On 11/22/2006 09:06 AM, Thomas Narten allegedly wrote:
Scott W Brim <swb(_at_)employees(_dot_)org> writes:

I have one question on the protocol, and several on documentation.
Since this is a significant protocol, documentation is very important.
For the sake of new implementors I have a number of suggestions for
clarity.  Many of them have to do with the use of "SHOULD", since we
have been polishing up its use and advice to implementors.

...

    We've been tightening up "SHOULD"s recently.  RFC2119 says:
    
      SHOULD   This word, or the adjective "RECOMMENDED", mean that
      there may exist valid reasons in particular circumstances to
      ignore a particular item, but the full implications must be
      understood and carefully weighed before choosing a different
      course.
  
    In this draft, "otherwise ...  SHOULD" implies that there are
    situations in which the link layer address is known, and the
    source address is included, but the link layer address may be
    omitted.  RFC2119 says that deserves explanation.
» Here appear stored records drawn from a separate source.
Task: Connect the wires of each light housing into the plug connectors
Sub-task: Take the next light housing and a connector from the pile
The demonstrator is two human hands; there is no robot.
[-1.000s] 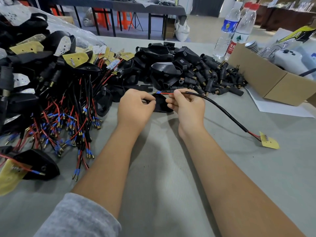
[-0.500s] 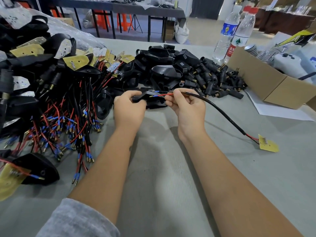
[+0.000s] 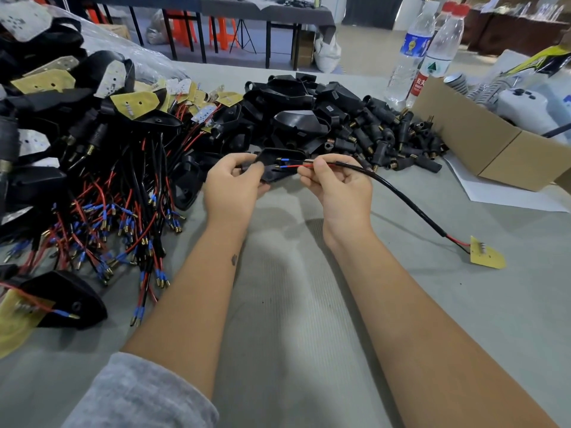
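Grey table covering (image 3: 278, 319) carries heaps of wired assemblies (image 3: 102, 193) at left and black plug connectors (image 3: 389, 143) behind. Left hand (image 3: 230, 186) grips a black light housing (image 3: 278, 163), raised just above the table. Right hand (image 3: 340, 186) pinches the red wire (image 3: 292, 166) at the housing's opening; its black sheathed cable (image 3: 404, 199) trails right to a yellow LED board (image 3: 486, 257) lying on the table.

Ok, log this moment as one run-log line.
left hand: grips black housing | right hand: pinches red wire at housing | cable trails to yellow board
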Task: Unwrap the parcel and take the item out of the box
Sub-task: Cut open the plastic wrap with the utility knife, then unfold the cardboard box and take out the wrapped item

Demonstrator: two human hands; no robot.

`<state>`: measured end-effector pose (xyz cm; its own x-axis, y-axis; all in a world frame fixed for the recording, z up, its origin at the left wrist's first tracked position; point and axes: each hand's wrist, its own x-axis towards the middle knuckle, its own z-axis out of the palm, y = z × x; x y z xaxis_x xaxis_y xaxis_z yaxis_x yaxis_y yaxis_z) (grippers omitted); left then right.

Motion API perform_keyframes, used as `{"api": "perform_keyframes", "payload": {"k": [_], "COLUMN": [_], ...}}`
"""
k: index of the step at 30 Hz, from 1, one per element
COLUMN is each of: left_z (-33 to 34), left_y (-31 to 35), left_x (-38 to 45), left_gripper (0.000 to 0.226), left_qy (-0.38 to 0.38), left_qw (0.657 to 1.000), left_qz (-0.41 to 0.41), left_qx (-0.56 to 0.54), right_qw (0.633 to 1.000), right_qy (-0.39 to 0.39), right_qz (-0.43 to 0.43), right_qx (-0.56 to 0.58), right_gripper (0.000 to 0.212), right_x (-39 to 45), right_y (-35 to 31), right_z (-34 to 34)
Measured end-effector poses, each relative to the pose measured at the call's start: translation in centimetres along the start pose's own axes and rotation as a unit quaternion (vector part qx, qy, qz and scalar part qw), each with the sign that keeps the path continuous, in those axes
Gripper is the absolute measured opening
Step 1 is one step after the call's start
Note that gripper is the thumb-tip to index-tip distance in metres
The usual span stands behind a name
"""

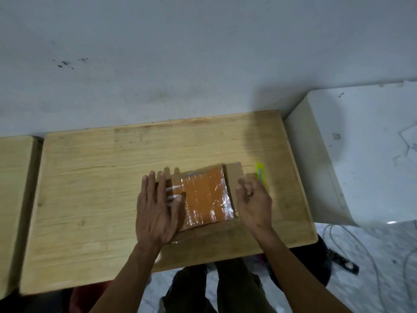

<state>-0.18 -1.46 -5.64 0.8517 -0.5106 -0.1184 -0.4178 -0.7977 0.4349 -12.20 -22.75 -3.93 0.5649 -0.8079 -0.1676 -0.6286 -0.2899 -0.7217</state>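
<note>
box open, item still inside

you have the wooden tabletop (90,177) in front of you, set against a pale wall, with a white cabinet to its right. near the front edge, a little right of centre, sits the cardboard box (234,177) with its flaps spread flat, and inside it lies the orange item (203,195) in shiny clear film. so the unwrapping looks done and you are at the taking-out step.

your left hand (158,208) lies flat, fingers straight, over the left side of the box, its fingertips reaching the item's left edge. your right hand (253,199) hovers at the right flap with fingers loosely curled; it seems to hold nothing, though blur makes that hard to confirm. the two hands are apart, one on each side.

just beyond the right hand rests a yellow-green cutter (260,173); it looks no longer needed.

next, you probably need fingers under both side edges of the item, lifting it straight up while the box stays down. the film may be slippery.
</note>
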Motion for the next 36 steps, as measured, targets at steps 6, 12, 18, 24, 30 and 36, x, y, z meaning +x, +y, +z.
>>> {"api": "perform_keyframes", "payload": {"k": [6, 12, 18, 24, 30, 36], "left_z": [0.4, 0.5, -1.7, -3.5, -5.6, -8.0], "left_y": [-1.8, -3.5, -2.6, -2.0, 0.0, 1.4], "left_x": [-2.3, -2.8, -2.5, -2.9, -3.4, -0.3], "left_gripper": [0.072, 0.071, 0.069, 0.067, 0.065, 0.042], "left_qy": [0.01, 0.007, -0.011, -0.03, -0.041, -0.05], "left_qw": [1.0, 0.999, 0.992, 0.986, 0.964, 0.954], "left_qz": [-0.02, -0.037, -0.054, -0.035, -0.093, -0.121], "left_qx": [-0.011, -0.037, -0.116, -0.163, -0.245, -0.269], "right_qw": [0.989, 0.981, 0.962, 0.952, 0.935, 0.916], "right_qy": [-0.024, -0.01, -0.014, -0.065, -0.07, -0.087], "right_qz": [0.109, 0.162, 0.212, 0.227, 0.239, 0.261], "right_qx": [0.095, 0.109, 0.174, 0.193, 0.252, 0.291], "right_gripper": [0.024, 0.01, 0.021, 0.014, 0.017, 0.012], "right_x": [-2.8, -3.4, -3.3, -2.6, -1.5, 1.6], "right_y": [-2.5, -2.3, -2.9, -3.5, -4.8, -6.3], "right_z": [3.0, 3.2, 2.5, 0.5, -0.9, 0.1]}}
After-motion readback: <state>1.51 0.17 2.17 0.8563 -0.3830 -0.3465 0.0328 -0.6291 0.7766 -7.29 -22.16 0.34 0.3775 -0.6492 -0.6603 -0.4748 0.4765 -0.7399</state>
I don't agree with your last sentence. Where exactly does 2119 say
"that deserves explanation"? 

It says "the full implications must be understood and carefully
weighed before choosing a different course".  How do you expect
implementors to carefully way the full implications if you don't give
them information with which to do so?  Why did you choose to say only
"SHOULD"?  Tell them.  The point is to give implementors the benefit
of the weeks of debate that went on in the WG.  If you say something
SHOULD be done, you should also go on to say, for example, "in the
case of implementations that don't support option Y, it can't, and you
need to take that into account".

If the IESG is now requring all uses of SHOULD to give examples of
when the SHOULD might not apply, I think that goes a bit far. In some
cases, SHOULD is chosen because we can imagine a future spec taking
advantage of something that would not be consistent with the
SHOULD. 

If that's the justification for the SHOULD, then that is all you need
to say.

Also, anyone familiar with WG discussions knows that there is often
support for SHOULD, but not for MUST.

Absolutely.  This isn't about SHOULD versus MUST, it's about helping
implementors understand your reasoning.